→ **Task prompt**: Return the listing in full. Keep every word as it stands.

→ **Data section**:
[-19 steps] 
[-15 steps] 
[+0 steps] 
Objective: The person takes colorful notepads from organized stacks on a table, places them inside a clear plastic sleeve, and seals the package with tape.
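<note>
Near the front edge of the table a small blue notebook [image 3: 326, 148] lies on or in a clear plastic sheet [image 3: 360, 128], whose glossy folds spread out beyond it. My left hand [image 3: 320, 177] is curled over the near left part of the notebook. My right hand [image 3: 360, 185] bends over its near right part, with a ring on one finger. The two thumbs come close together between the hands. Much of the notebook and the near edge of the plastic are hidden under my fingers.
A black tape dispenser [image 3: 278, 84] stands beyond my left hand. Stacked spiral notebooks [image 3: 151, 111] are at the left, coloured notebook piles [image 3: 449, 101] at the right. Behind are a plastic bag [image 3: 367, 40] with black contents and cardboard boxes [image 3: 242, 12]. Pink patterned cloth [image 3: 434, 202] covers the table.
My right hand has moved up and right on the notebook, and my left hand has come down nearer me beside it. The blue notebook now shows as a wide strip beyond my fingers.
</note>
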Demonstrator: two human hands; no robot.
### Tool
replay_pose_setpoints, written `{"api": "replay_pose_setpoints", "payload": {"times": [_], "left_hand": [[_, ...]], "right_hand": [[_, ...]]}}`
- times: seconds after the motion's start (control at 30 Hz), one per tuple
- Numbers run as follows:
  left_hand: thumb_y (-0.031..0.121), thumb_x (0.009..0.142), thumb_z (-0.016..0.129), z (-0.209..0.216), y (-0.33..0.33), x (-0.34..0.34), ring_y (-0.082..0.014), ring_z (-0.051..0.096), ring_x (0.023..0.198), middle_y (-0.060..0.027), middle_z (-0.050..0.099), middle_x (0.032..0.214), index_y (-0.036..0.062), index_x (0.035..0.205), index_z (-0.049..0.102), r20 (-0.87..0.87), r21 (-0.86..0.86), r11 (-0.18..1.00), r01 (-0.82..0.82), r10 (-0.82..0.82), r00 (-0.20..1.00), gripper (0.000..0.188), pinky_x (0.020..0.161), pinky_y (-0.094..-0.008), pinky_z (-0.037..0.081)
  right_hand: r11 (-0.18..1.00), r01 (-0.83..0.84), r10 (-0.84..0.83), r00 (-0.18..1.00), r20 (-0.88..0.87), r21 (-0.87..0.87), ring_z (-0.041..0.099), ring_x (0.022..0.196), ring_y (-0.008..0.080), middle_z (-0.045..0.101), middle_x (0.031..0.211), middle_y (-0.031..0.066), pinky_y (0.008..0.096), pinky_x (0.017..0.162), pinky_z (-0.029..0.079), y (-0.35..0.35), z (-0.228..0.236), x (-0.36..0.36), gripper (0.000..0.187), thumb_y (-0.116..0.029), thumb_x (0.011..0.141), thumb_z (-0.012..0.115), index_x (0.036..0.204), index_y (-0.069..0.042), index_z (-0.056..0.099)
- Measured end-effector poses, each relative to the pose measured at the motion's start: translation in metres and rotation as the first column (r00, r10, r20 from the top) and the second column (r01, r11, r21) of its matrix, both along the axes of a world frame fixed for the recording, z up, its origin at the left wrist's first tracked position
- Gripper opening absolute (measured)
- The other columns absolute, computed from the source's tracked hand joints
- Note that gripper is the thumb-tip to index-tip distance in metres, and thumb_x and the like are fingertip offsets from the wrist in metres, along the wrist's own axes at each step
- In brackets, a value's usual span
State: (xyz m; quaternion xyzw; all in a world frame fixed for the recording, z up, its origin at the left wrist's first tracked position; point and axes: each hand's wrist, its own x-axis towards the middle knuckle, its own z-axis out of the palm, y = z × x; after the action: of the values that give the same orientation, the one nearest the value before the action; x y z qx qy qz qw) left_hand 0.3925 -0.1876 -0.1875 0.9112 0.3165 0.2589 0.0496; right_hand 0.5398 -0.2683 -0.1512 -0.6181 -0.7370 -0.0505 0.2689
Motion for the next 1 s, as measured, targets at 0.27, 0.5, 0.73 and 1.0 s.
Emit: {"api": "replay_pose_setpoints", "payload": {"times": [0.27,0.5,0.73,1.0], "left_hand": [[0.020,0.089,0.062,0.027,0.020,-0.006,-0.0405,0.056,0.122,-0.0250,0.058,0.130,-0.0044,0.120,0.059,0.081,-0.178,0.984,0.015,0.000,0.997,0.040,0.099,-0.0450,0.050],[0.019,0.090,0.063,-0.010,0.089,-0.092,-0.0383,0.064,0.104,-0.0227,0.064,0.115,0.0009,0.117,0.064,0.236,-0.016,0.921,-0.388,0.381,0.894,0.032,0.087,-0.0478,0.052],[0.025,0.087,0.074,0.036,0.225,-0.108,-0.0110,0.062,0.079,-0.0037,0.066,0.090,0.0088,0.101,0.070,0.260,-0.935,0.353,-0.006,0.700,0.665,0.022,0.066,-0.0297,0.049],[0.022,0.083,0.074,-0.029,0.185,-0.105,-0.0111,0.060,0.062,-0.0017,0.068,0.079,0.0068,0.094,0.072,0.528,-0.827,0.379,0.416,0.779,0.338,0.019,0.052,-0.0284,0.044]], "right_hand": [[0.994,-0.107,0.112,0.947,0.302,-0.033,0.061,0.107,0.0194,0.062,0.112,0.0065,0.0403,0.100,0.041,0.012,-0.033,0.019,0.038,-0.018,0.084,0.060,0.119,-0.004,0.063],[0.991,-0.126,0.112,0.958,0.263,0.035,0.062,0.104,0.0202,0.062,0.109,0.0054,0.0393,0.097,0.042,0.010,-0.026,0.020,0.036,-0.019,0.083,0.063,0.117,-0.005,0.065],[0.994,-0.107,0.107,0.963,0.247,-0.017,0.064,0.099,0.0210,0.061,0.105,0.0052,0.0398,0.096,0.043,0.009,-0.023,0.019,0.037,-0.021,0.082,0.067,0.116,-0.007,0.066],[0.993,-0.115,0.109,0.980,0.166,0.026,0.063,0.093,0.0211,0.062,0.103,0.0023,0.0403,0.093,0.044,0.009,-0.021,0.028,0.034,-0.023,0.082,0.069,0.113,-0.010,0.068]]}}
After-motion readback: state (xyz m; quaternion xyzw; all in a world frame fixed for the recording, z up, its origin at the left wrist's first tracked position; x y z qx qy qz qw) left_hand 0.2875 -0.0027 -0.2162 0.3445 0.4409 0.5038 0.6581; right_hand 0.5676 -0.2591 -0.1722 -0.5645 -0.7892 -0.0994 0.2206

→ **Response**:
[-19 steps] 
[-15 steps] 
[+0 steps] 
Objective: The person takes colorful notepads from organized stacks on a table, places them inside a clear plastic sleeve, and seals the package with tape.
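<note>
Near the front edge of the table a small blue notebook [image 3: 326, 148] lies on or in a clear plastic sheet [image 3: 360, 128], whose glossy folds spread out beyond it. My left hand [image 3: 320, 177] is curled over the near left part of the notebook. My right hand [image 3: 360, 185] bends over its near right part, with a ring on one finger. The two thumbs come close together between the hands. Much of the notebook and the near edge of the plastic are hidden under my fingers.
A black tape dispenser [image 3: 278, 84] stands beyond my left hand. Stacked spiral notebooks [image 3: 151, 111] are at the left, coloured notebook piles [image 3: 449, 101] at the right. Behind are a plastic bag [image 3: 367, 40] with black contents and cardboard boxes [image 3: 242, 12]. Pink patterned cloth [image 3: 434, 202] covers the table.
My right hand has moved up and right on the notebook, and my left hand has come down nearer me beside it. The blue notebook now shows as a wide strip beyond my fingers.
</note>
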Demonstrator: two human hands; no robot.
### Tool
replay_pose_setpoints, written `{"api": "replay_pose_setpoints", "payload": {"times": [_], "left_hand": [[_, ...]], "right_hand": [[_, ...]]}}`
- times: seconds after the motion's start (control at 30 Hz), one per tuple
- Numbers run as follows:
  left_hand: thumb_y (-0.031..0.121), thumb_x (0.009..0.142), thumb_z (-0.016..0.129), z (-0.209..0.216), y (-0.33..0.33), x (-0.34..0.34), ring_y (-0.082..0.014), ring_z (-0.051..0.096), ring_x (0.023..0.198), middle_y (-0.060..0.027), middle_z (-0.050..0.099), middle_x (0.032..0.214), index_y (-0.036..0.062), index_x (0.035..0.205), index_z (-0.049..0.102), r20 (-0.87..0.87), r21 (-0.86..0.86), r11 (-0.18..1.00), r01 (-0.82..0.82), r10 (-0.82..0.82), r00 (-0.20..1.00), gripper (0.000..0.188), pinky_x (0.020..0.161), pinky_y (-0.094..-0.008), pinky_z (-0.037..0.081)
  right_hand: r11 (-0.18..1.00), r01 (-0.83..0.84), r10 (-0.84..0.83), r00 (-0.18..1.00), r20 (-0.88..0.87), r21 (-0.87..0.87), ring_z (-0.041..0.099), ring_x (0.022..0.196), ring_y (-0.008..0.080), middle_z (-0.045..0.101), middle_x (0.031..0.211), middle_y (-0.031..0.066), pinky_y (0.008..0.096), pinky_x (0.017..0.162), pinky_z (-0.029..0.079), y (-0.35..0.35), z (-0.228..0.236), x (-0.36..0.36), gripper (0.000..0.187), thumb_y (-0.116..0.029), thumb_x (0.011..0.141), thumb_z (-0.012..0.115), index_x (0.036..0.204), index_y (-0.069..0.042), index_z (-0.056..0.099)
- Measured end-effector poses, each relative to the pose measured at the motion's start: translation in metres and rotation as the first column (r00, r10, r20 from the top) and the second column (r01, r11, r21) of its matrix, both along the axes of a world frame fixed for the recording, z up, its origin at the left wrist's first tracked position
- Gripper opening absolute (measured)
- The other columns absolute, computed from the source's tracked hand joints
- Note that gripper is the thumb-tip to index-tip distance in metres, and thumb_x and the like are fingertip offsets from the wrist in metres, along the wrist's own axes at each step
- In brackets, a value's usual span
State: (xyz m; quaternion xyzw; all in a world frame fixed for the recording, z up, its origin at the left wrist's first tracked position; point and axes: each hand's wrist, its own x-axis towards the middle knuckle, its own z-axis out of the palm, y = z × x; after the action: of the values that give the same orientation, the one nearest the value before the action; x y z qx qy qz qw) left_hand 0.3925 -0.1876 -0.1875 0.9112 0.3165 0.2589 0.0496; right_hand 0.5398 -0.2683 -0.1512 -0.6181 -0.7370 -0.0505 0.2689
Motion for the next 1 s, as measured, targets at 0.27, 0.5, 0.73 and 1.0 s.
Emit: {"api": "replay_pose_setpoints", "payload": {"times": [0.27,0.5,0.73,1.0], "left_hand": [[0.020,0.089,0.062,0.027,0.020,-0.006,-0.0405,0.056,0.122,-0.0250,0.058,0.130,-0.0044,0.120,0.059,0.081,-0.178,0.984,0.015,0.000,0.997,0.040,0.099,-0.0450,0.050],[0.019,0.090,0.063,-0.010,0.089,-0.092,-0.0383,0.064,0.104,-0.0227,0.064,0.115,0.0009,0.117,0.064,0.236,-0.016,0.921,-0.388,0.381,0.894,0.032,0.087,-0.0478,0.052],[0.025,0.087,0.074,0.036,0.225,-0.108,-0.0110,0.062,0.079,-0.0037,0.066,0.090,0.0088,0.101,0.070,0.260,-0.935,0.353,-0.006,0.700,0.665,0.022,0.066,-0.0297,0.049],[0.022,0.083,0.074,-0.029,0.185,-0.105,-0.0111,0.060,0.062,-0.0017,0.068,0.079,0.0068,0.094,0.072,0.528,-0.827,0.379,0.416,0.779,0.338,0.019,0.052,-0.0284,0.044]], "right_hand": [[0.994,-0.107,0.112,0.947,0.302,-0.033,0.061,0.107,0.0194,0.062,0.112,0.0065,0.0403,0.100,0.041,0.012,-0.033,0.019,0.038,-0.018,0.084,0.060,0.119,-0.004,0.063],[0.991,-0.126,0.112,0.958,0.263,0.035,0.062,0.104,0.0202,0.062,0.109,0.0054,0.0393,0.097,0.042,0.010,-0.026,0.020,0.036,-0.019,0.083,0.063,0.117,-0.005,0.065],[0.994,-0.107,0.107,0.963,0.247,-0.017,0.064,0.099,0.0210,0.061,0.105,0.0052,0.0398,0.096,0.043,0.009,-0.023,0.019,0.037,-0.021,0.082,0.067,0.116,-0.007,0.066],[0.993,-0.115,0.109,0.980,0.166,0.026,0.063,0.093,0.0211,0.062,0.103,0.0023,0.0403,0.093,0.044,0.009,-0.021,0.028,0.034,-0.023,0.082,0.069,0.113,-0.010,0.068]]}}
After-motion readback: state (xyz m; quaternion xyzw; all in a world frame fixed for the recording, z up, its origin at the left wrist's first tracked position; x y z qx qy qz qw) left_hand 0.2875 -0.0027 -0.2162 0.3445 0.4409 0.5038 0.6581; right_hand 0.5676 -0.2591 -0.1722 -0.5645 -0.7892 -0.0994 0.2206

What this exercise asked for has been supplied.